### TASK GOAL
Once you find the line containing "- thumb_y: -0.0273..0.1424" in the data below, copy it and each following line exactly, up to and including the line containing "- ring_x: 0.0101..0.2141", and nothing else.
▬▬▬▬▬▬▬▬▬▬
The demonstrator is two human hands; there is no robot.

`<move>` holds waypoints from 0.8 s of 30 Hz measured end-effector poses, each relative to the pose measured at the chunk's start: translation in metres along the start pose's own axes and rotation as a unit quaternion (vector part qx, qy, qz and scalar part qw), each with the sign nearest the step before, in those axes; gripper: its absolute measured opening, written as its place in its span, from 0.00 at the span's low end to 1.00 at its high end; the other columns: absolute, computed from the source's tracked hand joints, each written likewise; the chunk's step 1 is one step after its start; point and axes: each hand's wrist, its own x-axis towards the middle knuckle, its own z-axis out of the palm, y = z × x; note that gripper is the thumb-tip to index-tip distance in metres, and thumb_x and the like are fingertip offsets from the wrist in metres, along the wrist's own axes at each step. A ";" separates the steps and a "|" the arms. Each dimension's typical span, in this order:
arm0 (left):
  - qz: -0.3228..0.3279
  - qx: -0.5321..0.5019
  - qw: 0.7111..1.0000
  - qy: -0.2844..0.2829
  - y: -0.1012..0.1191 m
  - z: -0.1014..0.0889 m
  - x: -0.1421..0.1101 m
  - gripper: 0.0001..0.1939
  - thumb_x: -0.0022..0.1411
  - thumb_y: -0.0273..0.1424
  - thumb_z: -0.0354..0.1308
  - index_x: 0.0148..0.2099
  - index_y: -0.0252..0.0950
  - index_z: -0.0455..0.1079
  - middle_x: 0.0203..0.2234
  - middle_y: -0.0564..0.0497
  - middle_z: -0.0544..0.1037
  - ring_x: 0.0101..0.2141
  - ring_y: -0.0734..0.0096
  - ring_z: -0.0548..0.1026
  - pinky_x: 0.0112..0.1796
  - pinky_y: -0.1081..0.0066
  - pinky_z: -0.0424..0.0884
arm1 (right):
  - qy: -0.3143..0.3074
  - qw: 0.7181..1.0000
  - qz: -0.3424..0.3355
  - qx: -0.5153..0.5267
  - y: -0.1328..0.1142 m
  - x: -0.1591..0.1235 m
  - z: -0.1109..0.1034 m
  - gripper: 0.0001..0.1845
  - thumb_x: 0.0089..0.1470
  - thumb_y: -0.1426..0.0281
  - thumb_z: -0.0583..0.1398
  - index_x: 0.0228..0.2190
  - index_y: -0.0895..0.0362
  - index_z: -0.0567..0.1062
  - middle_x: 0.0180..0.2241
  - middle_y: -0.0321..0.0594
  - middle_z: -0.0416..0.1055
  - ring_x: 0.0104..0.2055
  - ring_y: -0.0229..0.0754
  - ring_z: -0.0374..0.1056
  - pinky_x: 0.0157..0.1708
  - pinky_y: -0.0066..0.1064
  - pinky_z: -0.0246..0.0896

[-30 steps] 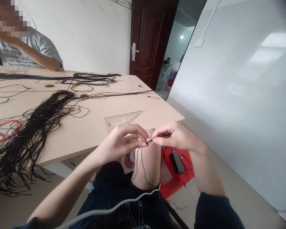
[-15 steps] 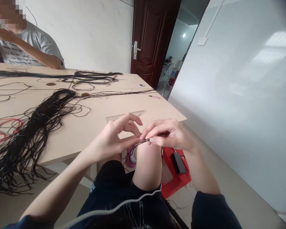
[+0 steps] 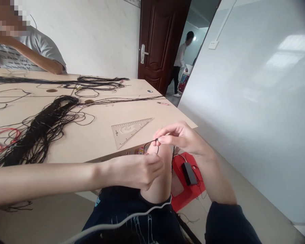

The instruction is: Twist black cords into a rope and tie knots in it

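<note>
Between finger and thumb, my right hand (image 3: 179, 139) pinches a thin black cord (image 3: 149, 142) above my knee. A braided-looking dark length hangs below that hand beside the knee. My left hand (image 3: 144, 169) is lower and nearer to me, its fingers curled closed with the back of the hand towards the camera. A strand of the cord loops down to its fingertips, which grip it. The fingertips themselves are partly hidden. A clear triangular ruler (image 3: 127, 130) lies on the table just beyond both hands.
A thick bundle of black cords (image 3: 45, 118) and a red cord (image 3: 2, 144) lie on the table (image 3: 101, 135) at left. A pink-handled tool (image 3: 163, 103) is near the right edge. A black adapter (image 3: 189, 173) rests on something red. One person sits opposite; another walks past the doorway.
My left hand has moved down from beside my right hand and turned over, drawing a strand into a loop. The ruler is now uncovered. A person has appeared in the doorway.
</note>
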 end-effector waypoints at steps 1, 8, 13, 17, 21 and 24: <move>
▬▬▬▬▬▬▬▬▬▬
### THE ANSWER
  - thumb_y: -0.0273..0.1424
  - thumb_z: -0.0354..0.1308
  - index_x: 0.0148..0.2099
  - index_y: -0.0252..0.0950
  - index_z: -0.0455..0.1079
  - middle_x: 0.0203..0.2234
  - middle_y: -0.0564..0.0497
  - middle_z: -0.0544..0.1037
  - ring_x: 0.0101..0.2141

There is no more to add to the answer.